# PowerPC applications are no longer supported.



## Bill Browne (Oct 26, 2012)

I have just upgraded from Snow Leopard, which I really liked, to Mountain Lion, which I'm not sure about.  When I go to open some of my peripherals or programmes I get this message "PowerPC applications are no longer supported."  I've even tried to re-install, but I get the same message.  I can use my Epsom CX3900 printer but not the Scanner.  

Does this mean I have to now go and buy new everything?  

Apple really upset me when they do things like this.

Desperate.

Bill.


----------



## DeltaMac (Oct 26, 2012)

Use the Epson drivers that Apple supplies: http://support.apple.com/kb/DL1398

Can you use the scanner part of the printer through your Image Capture app, after installing that set of Apple's drivers?
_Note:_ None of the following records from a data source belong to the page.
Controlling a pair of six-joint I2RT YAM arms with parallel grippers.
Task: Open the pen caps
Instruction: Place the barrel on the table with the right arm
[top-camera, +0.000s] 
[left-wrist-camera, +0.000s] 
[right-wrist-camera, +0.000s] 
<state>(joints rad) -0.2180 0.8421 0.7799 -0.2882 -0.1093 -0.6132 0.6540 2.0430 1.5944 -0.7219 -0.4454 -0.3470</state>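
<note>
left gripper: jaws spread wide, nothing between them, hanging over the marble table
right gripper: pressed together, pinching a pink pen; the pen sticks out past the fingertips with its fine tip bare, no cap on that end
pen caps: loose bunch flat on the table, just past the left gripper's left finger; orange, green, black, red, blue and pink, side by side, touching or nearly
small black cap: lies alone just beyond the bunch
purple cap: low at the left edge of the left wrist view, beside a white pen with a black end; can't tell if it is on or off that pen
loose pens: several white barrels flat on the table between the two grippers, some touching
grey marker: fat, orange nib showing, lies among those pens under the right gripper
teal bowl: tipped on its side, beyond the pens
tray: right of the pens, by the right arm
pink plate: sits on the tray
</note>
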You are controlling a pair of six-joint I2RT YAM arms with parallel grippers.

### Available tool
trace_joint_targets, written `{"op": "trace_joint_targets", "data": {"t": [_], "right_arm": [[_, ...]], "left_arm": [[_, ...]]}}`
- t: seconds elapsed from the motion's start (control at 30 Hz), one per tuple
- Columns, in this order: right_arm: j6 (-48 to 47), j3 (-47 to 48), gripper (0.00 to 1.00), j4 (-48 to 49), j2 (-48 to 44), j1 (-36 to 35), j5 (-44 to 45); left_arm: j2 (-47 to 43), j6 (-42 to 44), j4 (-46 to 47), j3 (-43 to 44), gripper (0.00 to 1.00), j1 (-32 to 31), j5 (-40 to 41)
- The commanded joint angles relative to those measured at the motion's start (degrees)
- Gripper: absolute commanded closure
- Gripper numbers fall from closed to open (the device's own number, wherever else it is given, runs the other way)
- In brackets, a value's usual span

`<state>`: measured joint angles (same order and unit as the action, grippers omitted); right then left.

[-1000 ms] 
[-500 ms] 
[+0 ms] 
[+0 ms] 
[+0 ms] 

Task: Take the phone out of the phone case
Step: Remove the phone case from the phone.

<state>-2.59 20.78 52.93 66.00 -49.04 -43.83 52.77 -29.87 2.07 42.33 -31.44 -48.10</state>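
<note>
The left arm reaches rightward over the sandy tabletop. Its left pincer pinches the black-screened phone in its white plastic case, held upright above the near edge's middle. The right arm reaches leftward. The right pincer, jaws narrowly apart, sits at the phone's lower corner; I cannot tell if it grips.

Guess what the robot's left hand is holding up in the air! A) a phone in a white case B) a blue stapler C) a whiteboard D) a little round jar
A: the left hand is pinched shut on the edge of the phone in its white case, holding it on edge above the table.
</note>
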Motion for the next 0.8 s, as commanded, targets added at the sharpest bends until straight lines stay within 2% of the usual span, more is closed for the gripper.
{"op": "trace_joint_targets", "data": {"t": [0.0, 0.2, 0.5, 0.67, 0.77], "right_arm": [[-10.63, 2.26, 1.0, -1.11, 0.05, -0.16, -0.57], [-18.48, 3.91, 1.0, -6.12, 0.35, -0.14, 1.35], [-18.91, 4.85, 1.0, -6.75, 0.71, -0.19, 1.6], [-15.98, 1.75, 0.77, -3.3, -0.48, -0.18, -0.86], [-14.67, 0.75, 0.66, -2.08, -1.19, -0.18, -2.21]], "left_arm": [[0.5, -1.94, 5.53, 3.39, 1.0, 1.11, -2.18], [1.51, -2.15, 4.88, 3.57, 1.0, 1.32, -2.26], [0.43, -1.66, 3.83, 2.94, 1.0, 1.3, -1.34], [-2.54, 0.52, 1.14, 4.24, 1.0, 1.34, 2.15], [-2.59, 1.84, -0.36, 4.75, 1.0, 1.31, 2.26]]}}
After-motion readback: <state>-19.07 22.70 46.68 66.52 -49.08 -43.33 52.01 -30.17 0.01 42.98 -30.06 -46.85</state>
If not, Vuescan supports it:
http://www.hamrick.com/vuescan/epson_stylus_cx3900.html


----------



## Bill Browne (Oct 27, 2012)

DeltaMac said:


> Use the Epson drivers that Apple supplies: http://support.apple.com/kb/DL1398
> 
> Can you use the scanner part of the printer through your Image Capture app, after installing that set of Apple's drivers?
> 
> ...




Thanks.  Tried both downloads, scanner still doesn't work.  Any more thoughts.

Bill.


----------



## Bill Browne (Oct 27, 2012)

Thanks.  Tried both downloads, scanner still doesn't work.  Any more thoughts or do I have to but another printer/scanner and will that work until the next upgrade only?  Thanks apple, Upgrade $30, new peripherals and programmes priceless.

Bill.


----------



## DeltaMac (Oct 27, 2012)

You may need to uninstall everything Epson from your Mac (so that your old install is completely gone), then do NOT try to install anything from the installer CD that came with your CX3900.
You can download the Epson uninstaller (a current version) from here: http://esupport.epson-europe.com/Pr...ZkGU002FaWywXyICw7bEoviZpquL2Zee8CAU003D&tc=6
You COULD also try the other installers on that same Epson page.
I think the Epson Scan app is still too old, BUT if that Epson Scan is removed, then that may allow the ViewScan software to control your scanner.
After running that Epson uninstaller, run the Epson install that you downloaded from Apple.
Finally, run the ViewScan install again.

Check to make sure that you can still print.
Open the ViewScan software, follow their setup, and test the scanner portion.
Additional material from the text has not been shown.